_Problem statement_
Set down exactly the lines in the records below that run from the line with "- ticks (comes" to the line with "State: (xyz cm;", inclusive, and nothing more.

_Task inputs_
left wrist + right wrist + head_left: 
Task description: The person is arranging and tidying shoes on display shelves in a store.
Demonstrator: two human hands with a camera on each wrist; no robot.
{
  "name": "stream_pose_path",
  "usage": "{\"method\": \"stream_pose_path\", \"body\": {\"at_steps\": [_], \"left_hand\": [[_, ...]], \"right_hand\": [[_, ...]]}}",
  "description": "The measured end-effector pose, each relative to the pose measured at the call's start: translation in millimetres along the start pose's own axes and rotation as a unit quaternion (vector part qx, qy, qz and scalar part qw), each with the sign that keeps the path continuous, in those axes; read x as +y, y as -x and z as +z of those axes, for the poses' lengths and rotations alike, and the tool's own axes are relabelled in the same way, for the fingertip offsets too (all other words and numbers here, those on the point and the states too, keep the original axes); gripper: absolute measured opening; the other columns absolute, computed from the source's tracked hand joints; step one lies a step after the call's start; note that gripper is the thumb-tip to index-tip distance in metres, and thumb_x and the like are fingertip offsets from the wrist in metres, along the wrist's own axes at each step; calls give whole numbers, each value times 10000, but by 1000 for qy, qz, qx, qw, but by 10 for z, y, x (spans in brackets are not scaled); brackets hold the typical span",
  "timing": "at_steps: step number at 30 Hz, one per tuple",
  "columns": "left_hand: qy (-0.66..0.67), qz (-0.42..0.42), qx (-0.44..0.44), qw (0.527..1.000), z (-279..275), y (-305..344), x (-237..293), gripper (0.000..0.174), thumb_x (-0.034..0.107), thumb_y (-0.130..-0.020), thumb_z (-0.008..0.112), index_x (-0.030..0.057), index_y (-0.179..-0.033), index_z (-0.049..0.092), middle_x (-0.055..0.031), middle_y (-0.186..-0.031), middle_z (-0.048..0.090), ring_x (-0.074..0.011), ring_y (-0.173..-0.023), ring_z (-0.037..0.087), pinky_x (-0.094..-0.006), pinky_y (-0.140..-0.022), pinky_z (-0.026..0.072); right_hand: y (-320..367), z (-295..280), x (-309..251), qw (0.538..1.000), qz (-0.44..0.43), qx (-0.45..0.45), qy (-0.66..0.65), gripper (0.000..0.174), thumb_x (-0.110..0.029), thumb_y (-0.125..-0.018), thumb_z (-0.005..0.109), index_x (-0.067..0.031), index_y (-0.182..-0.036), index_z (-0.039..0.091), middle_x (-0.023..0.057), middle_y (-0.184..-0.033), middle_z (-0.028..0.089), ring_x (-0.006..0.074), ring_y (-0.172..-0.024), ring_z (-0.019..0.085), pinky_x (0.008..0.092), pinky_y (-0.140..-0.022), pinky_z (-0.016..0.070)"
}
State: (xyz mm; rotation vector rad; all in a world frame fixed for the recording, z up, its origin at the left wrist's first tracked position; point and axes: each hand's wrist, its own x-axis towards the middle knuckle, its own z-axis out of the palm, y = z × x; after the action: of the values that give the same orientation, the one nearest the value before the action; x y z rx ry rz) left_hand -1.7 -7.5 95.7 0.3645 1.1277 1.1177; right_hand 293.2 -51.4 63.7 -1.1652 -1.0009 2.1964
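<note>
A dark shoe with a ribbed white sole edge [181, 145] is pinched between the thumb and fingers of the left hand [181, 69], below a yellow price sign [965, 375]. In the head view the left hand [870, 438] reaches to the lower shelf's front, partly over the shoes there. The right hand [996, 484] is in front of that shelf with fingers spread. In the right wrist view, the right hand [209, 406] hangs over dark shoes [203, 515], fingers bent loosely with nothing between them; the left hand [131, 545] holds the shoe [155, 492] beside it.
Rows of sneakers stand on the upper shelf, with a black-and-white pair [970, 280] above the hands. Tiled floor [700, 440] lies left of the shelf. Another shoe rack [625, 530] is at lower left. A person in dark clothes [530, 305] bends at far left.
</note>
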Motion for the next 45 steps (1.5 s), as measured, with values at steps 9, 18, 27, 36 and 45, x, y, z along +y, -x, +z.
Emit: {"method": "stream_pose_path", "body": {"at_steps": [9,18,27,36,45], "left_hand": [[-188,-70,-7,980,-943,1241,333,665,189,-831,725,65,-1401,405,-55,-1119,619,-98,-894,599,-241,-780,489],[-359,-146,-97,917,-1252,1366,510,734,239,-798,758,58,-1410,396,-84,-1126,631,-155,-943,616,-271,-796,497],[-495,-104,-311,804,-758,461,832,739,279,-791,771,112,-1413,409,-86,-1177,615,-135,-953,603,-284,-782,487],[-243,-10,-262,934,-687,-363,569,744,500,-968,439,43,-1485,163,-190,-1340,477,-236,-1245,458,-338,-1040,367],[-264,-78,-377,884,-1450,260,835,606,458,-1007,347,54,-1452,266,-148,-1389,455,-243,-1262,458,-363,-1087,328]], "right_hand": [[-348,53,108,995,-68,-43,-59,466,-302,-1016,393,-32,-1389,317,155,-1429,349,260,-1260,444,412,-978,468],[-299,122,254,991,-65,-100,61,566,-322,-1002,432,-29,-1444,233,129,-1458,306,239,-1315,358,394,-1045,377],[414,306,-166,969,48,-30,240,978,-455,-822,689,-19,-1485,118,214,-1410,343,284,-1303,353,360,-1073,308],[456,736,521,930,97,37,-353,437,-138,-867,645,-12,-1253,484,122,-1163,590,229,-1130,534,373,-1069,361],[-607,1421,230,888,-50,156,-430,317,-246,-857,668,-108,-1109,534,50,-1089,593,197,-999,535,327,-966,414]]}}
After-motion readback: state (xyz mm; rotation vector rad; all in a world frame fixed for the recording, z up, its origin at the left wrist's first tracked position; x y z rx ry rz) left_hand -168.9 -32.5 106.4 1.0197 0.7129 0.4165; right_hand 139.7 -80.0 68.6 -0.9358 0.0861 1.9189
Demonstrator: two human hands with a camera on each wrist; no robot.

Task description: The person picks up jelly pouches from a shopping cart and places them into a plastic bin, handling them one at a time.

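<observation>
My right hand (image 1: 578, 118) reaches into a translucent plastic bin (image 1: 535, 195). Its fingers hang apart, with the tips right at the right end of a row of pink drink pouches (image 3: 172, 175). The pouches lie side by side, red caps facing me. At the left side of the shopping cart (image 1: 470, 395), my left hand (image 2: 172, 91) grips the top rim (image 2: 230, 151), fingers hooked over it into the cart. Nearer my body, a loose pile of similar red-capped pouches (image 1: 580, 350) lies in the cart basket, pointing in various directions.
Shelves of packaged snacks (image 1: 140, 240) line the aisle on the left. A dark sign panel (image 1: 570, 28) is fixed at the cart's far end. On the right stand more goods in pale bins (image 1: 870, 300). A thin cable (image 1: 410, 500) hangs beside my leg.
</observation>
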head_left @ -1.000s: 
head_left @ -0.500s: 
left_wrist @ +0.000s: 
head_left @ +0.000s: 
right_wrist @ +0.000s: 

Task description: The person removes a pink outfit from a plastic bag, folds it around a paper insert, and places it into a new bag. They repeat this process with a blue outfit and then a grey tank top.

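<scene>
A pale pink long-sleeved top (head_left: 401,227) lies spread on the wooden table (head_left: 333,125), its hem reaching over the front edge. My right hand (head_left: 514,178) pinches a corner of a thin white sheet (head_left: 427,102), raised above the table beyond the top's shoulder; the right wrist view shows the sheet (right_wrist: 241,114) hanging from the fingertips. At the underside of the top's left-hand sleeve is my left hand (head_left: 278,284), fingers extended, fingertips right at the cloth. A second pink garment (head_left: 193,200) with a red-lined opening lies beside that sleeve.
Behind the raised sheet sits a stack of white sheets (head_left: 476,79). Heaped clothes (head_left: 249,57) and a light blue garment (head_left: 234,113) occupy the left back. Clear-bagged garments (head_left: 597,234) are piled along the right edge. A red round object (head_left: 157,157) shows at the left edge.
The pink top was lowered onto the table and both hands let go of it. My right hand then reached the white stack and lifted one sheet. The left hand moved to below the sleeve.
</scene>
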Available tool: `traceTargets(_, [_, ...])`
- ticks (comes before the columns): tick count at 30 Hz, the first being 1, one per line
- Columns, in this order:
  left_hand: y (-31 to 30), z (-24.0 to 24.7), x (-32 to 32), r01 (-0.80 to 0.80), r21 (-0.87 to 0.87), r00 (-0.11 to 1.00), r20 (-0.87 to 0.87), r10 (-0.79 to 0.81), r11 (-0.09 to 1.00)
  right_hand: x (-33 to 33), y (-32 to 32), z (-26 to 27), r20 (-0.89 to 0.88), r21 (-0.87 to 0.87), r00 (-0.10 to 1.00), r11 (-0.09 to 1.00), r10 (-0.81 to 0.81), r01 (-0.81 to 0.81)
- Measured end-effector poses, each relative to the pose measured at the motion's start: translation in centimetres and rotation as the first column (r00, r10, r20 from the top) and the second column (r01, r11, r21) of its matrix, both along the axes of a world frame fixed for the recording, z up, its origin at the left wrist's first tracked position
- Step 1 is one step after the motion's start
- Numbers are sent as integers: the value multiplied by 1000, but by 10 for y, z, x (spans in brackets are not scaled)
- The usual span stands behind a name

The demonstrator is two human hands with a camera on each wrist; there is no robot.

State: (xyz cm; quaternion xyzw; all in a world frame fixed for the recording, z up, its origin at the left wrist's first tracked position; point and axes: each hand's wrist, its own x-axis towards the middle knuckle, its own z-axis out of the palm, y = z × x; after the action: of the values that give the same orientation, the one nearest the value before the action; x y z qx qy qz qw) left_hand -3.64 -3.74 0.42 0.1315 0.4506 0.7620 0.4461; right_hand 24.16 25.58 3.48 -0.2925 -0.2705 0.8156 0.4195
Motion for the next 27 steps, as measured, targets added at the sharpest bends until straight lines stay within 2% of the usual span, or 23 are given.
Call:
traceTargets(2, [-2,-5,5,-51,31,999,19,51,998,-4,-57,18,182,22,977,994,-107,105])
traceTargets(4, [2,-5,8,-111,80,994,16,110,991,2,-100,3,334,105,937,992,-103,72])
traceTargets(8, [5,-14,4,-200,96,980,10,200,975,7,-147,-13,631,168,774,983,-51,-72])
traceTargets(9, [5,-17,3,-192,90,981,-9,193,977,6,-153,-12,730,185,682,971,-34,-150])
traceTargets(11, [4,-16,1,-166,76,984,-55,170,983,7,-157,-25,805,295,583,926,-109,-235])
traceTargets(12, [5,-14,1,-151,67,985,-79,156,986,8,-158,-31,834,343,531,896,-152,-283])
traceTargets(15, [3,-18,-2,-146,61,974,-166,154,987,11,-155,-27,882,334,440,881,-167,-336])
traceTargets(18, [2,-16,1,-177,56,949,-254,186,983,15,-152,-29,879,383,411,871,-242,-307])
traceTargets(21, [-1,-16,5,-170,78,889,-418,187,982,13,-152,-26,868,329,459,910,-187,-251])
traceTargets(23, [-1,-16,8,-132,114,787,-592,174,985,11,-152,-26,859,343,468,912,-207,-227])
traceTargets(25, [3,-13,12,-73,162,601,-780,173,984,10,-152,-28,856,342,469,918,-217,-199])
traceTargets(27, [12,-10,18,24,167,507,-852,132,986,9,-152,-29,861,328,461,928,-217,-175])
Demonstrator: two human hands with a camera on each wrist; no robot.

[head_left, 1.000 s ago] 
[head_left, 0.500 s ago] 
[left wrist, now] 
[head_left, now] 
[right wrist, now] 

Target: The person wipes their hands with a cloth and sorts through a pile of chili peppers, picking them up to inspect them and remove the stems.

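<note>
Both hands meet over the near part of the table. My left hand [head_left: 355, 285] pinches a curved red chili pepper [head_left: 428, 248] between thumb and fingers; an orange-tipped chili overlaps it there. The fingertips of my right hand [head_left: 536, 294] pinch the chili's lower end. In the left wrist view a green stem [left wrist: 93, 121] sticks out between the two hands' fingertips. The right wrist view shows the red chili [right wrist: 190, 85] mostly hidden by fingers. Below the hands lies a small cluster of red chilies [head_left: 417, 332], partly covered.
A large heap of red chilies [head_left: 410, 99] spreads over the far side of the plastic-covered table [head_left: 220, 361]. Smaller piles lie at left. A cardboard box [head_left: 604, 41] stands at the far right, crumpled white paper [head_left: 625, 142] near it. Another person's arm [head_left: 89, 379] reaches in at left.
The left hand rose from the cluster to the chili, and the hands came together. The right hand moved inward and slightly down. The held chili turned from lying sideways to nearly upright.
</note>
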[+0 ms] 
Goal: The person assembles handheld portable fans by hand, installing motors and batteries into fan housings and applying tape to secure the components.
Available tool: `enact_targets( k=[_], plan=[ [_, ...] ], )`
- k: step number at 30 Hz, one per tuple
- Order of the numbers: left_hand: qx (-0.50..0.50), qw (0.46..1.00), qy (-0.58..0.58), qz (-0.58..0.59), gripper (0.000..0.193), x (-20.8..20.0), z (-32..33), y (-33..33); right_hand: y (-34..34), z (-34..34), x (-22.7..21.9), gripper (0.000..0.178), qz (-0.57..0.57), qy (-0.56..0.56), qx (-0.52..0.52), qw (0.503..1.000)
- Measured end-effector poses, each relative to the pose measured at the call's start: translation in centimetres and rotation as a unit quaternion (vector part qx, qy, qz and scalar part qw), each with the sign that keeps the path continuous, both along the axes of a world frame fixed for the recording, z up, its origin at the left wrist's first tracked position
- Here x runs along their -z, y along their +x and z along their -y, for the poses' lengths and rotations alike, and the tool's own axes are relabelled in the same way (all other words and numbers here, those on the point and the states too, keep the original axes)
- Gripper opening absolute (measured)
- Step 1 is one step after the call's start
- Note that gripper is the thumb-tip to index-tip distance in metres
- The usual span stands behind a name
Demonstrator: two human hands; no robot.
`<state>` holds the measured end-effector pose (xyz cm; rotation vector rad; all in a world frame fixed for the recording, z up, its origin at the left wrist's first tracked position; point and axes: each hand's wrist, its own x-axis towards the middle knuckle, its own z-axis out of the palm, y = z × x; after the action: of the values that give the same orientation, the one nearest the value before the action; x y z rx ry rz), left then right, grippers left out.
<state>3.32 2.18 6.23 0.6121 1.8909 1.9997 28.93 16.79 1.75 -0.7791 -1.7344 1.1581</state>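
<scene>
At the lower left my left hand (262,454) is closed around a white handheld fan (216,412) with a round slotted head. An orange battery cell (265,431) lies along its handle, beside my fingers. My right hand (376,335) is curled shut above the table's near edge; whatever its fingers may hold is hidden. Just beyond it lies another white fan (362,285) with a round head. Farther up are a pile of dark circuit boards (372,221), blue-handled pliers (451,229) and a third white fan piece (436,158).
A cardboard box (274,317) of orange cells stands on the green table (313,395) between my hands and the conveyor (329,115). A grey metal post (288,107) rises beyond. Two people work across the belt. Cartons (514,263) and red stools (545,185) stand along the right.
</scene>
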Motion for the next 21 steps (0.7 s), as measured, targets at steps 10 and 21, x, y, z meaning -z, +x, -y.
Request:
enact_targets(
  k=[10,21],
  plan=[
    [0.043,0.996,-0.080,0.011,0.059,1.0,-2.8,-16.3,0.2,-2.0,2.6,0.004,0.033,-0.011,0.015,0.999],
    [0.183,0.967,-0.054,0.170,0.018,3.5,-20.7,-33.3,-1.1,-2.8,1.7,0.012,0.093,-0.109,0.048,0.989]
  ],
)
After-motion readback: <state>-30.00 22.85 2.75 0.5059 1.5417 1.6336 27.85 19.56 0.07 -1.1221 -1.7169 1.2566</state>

_Output of the exercise_
- ticks (comes before the columns): tick count at 30 Hz, the first being 1, one per line
- Columns, in this order:
  left_hand: y (-31 to 30), z (-24.0 to 24.7), x (-32 to 32), r01 (-0.80 to 0.80), r21 (-0.87 to 0.87), r00 (-0.11 to 1.00), r20 (-0.87 to 0.87), r10 (-0.79 to 0.81), r11 (-0.09 to 1.00)
  right_hand: x (-33 to 33), y (-32 to 32), z (-26 to 27), r20 (-0.89 to 0.88), r21 (-0.87 to 0.87), r00 (-0.10 to 1.00), r11 (-0.09 to 1.00), r10 (-0.81 to 0.81), r01 (-0.81 to 0.81)
- Measured end-effector poses, each relative to the pose measured at the motion's start: translation in centimetres and rotation as the first column (r00, r10, r20 from the top) and the second column (r01, r11, r21) of its matrix, both along the axes of a world frame fixed for the recording, z up, its origin at the left wrist's first tracked position
- Step 1 is one step after the motion's start
- Numbers are sent as integers: the value multiplied by 1000, but by 10 for y, z, x (spans in brackets are not scaled)
- The usual span stands behind a name

The demonstrator is two human hands with a camera on each wrist; there is no robot.

State: (xyz cm; quaternion xyzw; all in a world frame fixed for the recording, z up, its origin at the left wrist's first tracked position; point and axes: each hand's wrist, its own x-axis towards the middle knuckle, its own z-axis out of the palm, y = z × x; after the action: of the values that give the same orientation, the one nearest the value before the action; x y z qx qy qz qw) left_hand -3.64 -3.74 0.42 0.1315 0.4506 0.7620 0.4461; right_hand 24.16 25.58 3.48 -0.2925 -0.2705 0.8156 0.4195

For this exercise, the work is now complete.